TASK:
Your job is to report every line of the entries that has "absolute".

[Data records]
··········

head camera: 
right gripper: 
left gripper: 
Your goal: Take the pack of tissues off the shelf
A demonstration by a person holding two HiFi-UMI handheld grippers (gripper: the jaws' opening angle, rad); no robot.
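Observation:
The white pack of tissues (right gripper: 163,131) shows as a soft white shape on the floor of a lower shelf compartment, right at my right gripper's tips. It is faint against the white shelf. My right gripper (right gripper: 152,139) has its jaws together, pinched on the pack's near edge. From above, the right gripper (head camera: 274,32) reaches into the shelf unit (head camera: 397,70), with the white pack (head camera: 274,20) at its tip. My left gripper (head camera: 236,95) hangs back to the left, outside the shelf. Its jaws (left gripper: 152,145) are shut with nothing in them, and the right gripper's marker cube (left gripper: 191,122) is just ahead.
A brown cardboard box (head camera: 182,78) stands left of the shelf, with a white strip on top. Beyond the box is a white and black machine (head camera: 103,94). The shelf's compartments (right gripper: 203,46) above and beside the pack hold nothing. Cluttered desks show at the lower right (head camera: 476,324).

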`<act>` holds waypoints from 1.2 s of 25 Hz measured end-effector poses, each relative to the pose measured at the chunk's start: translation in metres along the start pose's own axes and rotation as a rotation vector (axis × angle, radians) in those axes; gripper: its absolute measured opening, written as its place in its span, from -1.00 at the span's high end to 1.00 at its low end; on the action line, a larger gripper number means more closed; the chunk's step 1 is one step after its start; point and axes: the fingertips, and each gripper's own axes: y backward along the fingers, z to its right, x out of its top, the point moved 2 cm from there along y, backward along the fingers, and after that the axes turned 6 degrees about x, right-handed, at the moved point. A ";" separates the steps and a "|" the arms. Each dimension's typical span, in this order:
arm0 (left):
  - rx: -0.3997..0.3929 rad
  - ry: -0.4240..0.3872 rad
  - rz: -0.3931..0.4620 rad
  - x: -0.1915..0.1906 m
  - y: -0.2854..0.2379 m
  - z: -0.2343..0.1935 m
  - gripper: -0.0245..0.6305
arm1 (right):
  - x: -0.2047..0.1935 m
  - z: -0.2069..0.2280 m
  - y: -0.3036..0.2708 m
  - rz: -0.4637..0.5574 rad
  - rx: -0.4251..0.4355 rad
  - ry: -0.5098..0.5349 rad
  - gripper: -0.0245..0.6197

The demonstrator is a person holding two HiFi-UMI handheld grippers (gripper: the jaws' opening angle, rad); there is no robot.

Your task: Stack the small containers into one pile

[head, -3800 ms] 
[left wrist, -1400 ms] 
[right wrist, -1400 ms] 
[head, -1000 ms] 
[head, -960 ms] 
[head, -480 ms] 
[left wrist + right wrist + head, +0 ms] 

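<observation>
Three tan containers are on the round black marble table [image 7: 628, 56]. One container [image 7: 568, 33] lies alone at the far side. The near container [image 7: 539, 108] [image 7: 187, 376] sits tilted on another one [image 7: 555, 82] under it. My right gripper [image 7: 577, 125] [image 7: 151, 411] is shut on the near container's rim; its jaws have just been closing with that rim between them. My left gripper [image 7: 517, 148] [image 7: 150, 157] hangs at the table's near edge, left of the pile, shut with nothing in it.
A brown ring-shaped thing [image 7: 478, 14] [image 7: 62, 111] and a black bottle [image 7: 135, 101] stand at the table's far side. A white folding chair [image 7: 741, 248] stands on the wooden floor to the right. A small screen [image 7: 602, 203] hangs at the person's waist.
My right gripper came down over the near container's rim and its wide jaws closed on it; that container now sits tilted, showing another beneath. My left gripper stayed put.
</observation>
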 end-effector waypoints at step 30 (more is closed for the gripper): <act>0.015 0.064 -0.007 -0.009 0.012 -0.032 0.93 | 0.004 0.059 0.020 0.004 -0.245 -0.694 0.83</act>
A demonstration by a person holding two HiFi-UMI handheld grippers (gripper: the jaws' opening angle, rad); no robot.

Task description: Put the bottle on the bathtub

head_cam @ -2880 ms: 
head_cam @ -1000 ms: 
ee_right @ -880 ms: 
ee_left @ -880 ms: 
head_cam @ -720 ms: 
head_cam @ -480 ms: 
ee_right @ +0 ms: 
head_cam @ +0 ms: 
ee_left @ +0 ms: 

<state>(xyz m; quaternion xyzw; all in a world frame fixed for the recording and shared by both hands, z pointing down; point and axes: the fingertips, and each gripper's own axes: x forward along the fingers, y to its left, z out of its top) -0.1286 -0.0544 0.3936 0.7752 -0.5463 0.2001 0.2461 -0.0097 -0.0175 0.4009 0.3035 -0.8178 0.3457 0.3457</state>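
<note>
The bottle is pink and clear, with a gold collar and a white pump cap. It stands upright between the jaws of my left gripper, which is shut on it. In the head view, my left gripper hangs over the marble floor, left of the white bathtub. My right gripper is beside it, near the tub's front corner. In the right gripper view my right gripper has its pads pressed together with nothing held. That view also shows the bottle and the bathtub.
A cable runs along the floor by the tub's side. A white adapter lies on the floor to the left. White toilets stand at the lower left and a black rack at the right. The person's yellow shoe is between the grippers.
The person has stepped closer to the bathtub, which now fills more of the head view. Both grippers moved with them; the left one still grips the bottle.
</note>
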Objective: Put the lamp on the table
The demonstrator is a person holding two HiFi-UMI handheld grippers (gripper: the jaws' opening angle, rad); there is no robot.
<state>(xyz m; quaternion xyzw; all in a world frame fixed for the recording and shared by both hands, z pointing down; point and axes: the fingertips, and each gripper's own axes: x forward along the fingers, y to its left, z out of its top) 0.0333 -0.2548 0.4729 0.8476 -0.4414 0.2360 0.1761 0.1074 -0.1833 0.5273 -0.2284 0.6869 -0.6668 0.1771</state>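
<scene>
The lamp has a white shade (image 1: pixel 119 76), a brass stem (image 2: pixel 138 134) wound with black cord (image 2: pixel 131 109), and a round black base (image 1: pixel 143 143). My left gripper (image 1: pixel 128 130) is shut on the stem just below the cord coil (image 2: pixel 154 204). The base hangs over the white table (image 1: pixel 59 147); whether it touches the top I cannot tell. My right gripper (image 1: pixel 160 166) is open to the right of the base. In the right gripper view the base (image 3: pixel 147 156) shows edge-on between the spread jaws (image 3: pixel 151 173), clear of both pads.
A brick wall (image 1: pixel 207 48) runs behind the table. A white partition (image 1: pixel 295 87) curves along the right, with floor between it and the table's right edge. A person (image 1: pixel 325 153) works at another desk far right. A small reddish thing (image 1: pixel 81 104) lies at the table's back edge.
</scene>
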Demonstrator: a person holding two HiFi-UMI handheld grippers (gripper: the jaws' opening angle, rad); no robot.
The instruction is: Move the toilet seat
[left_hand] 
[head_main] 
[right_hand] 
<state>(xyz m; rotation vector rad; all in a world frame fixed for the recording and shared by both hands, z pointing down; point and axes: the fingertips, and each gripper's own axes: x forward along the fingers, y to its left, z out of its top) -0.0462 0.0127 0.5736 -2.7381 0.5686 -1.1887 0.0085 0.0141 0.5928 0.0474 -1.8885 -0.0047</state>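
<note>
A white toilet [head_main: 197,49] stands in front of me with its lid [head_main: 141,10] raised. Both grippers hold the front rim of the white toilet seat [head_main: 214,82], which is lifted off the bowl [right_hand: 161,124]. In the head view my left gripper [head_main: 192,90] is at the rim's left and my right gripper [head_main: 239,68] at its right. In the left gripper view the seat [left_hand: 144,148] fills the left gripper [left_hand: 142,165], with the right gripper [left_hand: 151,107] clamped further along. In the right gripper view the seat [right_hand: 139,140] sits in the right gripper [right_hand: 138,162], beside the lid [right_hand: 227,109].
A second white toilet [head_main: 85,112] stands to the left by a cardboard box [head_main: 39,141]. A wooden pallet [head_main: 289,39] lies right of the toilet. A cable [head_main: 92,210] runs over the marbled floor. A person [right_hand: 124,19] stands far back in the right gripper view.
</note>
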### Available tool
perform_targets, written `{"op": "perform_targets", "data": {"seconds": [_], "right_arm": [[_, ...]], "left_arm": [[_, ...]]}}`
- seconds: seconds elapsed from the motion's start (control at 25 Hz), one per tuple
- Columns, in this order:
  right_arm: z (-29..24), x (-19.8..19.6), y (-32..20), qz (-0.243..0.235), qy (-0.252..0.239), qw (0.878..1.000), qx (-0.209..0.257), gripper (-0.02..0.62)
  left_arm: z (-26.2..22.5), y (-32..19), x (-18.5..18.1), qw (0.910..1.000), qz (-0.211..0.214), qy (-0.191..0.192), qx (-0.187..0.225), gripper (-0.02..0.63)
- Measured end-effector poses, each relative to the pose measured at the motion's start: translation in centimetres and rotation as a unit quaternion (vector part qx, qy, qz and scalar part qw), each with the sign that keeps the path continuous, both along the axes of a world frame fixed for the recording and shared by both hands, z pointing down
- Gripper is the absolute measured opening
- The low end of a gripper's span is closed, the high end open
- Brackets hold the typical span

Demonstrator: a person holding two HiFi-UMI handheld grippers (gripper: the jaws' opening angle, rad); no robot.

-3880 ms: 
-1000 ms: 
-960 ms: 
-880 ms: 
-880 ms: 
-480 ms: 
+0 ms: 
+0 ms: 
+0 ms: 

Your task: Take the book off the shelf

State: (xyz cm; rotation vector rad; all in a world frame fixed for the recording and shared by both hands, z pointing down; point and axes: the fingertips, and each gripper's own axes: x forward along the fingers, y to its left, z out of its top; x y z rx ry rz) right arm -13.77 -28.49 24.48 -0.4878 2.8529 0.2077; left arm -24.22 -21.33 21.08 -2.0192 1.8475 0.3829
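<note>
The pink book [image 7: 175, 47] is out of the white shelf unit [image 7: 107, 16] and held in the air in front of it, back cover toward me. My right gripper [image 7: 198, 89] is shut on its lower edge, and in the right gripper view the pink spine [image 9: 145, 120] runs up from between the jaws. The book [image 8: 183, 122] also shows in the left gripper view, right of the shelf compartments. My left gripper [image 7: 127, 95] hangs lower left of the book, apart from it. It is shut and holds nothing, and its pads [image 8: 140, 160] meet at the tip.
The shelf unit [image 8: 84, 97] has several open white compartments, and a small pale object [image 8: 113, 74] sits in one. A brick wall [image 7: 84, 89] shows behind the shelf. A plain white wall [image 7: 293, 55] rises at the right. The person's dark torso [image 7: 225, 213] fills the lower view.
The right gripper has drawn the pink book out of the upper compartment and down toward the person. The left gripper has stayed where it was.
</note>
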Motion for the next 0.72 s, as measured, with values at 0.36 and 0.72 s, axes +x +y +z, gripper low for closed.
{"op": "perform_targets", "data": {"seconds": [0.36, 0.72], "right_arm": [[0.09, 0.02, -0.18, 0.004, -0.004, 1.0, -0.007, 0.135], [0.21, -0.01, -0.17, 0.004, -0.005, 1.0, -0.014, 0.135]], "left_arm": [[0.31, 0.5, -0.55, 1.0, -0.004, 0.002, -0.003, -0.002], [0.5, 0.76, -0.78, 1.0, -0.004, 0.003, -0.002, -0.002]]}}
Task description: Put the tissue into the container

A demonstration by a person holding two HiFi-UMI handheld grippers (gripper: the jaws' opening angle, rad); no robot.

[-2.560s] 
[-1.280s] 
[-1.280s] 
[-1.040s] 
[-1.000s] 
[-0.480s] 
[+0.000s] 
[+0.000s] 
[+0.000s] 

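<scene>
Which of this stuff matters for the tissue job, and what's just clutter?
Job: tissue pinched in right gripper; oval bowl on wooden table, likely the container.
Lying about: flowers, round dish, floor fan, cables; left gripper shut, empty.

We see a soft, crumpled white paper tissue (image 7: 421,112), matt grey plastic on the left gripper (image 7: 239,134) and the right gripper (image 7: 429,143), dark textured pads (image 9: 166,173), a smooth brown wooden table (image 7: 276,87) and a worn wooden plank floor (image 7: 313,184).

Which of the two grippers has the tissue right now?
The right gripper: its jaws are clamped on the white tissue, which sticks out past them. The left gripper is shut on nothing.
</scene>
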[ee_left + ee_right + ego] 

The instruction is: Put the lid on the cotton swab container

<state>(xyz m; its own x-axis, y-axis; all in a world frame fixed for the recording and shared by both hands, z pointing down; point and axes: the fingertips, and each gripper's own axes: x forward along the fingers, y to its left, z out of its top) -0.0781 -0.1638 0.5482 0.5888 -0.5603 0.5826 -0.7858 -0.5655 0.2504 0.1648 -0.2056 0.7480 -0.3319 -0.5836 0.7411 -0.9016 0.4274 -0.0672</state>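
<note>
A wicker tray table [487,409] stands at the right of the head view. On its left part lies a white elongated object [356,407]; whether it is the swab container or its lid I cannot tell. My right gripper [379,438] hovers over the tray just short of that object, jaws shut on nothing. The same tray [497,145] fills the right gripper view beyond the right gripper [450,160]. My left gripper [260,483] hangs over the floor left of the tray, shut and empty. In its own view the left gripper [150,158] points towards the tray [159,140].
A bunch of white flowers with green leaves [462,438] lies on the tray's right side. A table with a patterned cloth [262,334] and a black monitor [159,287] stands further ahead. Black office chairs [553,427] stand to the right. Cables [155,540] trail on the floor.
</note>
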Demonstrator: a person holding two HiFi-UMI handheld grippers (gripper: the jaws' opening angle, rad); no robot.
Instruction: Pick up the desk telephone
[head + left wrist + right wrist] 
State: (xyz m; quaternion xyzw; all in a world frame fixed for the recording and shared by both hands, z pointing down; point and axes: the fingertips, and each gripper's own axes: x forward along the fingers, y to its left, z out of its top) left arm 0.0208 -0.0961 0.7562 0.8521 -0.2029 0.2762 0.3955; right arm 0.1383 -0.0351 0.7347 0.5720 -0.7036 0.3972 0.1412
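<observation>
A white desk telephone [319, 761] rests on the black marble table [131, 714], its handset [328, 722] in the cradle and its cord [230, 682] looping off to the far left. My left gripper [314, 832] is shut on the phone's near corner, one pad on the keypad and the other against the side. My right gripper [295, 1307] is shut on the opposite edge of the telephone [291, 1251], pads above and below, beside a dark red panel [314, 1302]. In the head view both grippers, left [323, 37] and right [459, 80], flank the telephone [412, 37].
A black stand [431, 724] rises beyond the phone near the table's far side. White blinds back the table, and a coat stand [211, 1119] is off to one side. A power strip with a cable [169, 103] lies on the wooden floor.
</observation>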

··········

SOLUTION TO THIS EXERCISE:
`<act>` holds waypoints from 1.2 s of 25 Hz measured end-effector poses, each relative to the pose measured at the chunk's start: translation in metres along the start pose's own axes and rotation as a rotation vector (axis × angle, radians) in those axes; gripper: its absolute measured opening, written as its place in its span, from -1.00 at the span's high end to 1.00 at its low end; on the action line, a larger gripper number means more closed; the chunk's step 1 is one step after its start; point and axes: the fingertips, and each gripper's own axes: y backward along the fingers, z to its right, x out of its top, the point moved 2 cm from there along y, backward along the fingers, and after that the axes turned 6 degrees about x, right-handed, at the moved point. A ";" separates the steps and a "|" the arms. Each dimension's typical span, in this order:
- Gripper is the absolute measured opening

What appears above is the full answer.